| WORK REQUEST |
Reproduce the listing word for word, leaving every picture behind.

| DATA EXCERPT |
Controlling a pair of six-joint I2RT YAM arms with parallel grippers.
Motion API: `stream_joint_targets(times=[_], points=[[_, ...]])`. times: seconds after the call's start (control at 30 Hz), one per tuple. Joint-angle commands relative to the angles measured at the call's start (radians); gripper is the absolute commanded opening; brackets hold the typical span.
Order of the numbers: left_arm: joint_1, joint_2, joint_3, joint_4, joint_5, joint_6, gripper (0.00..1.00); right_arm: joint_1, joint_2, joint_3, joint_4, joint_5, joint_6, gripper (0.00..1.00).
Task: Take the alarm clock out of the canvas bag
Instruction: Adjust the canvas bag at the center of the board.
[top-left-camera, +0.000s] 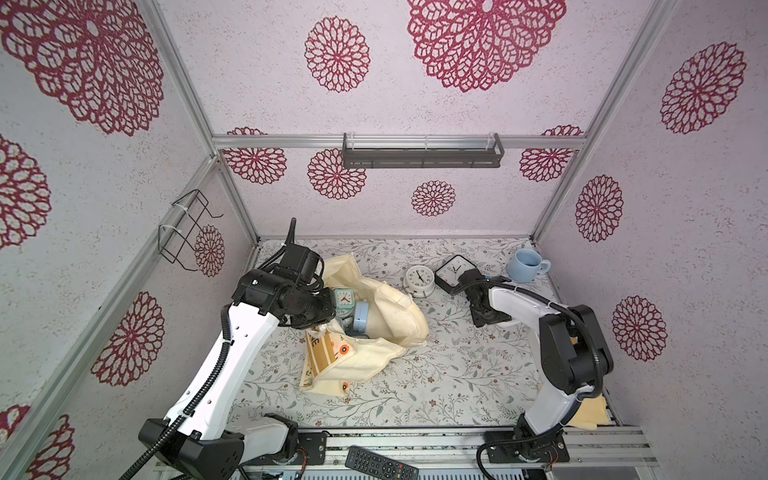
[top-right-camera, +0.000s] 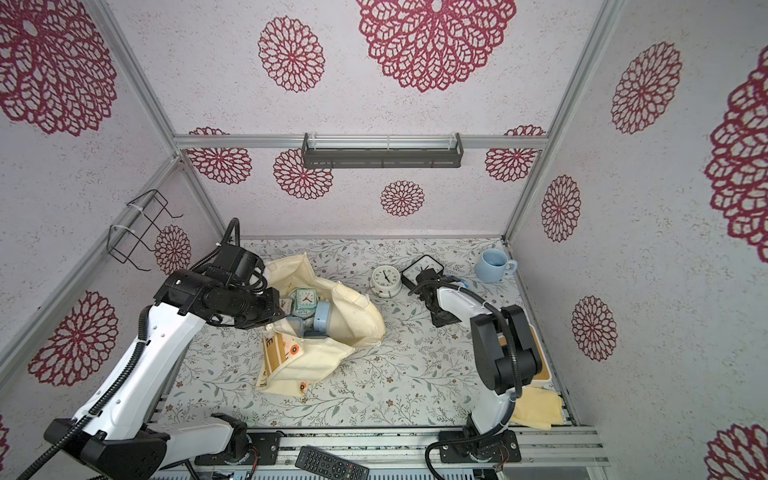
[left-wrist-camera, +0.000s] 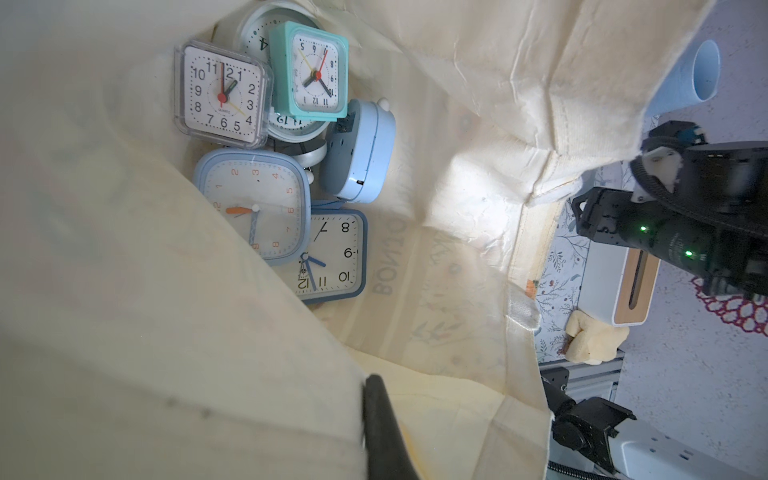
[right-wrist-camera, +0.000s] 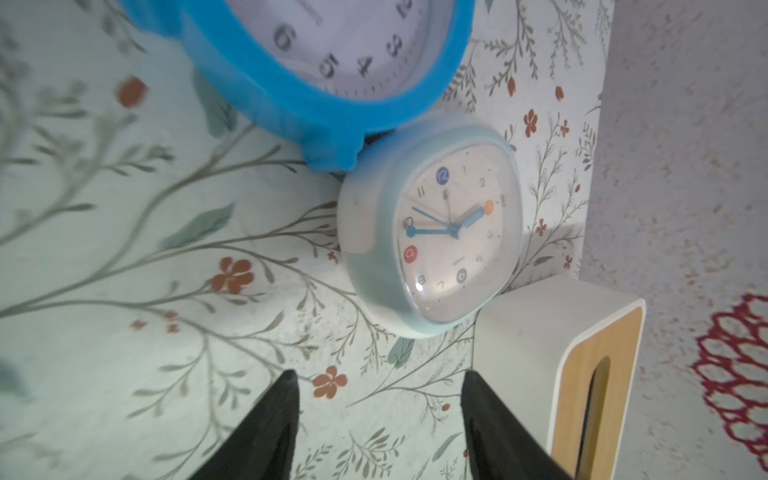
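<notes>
Canvas bag slumped left of centre. My left gripper pinched shut on bag rim, holding mouth open. Right gripper open, empty, far right, near pale clock already outside bag. Several clocks inside bag, teal clock topmost. Judged step: between picks. Next: swing right arm left, reach into mouth, grab teal clock clear of fabric.

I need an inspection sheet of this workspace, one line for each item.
Surface: floral table cover, flat.
Job's things: canvas bag open; teal alarm clock and others inside; white round clock and black square clock outside.
Clutter: blue mug, tissue box, yellow cloth, remote control.
Hands: left hand shut on the bag's fabric; right hand open, empty.
Cables: black conduits along both arms.
Surroundings: wall shelf, wire rack, flowered walls.
</notes>
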Motion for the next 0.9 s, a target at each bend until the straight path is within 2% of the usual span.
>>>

| RESULT |
Controlling a pair of six-joint I2RT YAM arms with parallel grippers.
Motion API: `stream_joint_targets(times=[_], points=[[_, ...]])`. times: seconds after the call's start (control at 30 Hz), one per tuple. Joint-angle commands relative to the angles measured at the call's start (radians); gripper is the absolute commanded opening; brackets hold the typical span.
Order of the numbers: left_arm: joint_1, joint_2, joint_3, joint_4, joint_5, joint_6, gripper (0.00..1.00); right_arm: joint_1, joint_2, joint_3, joint_4, joint_5, joint_6, gripper (0.00..1.00).
Task: Take the alarm clock out of the canvas bag
Instruction: Adjust the canvas bag at the center of the board.
[top-left-camera, +0.000s] 
[top-right-camera, +0.000s] 
[left-wrist-camera, +0.000s] 
[right-wrist-camera, +0.000s] 
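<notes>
Canvas bag slumped left of centre. My left gripper pinched shut on bag rim, holding mouth open. Right gripper open, empty, far right, near pale clock already outside bag. Several clocks inside bag, teal clock topmost. Judged step: between picks. Next: swing right arm left, reach into mouth, grab teal clock clear of fabric.

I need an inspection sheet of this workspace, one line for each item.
Surface: floral table cover, flat.
Job's things: canvas bag open; teal alarm clock and others inside; white round clock and black square clock outside.
Clutter: blue mug, tissue box, yellow cloth, remote control.
Hands: left hand shut on the bag's fabric; right hand open, empty.
Cables: black conduits along both arms.
Surroundings: wall shelf, wire rack, flowered walls.
</notes>
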Motion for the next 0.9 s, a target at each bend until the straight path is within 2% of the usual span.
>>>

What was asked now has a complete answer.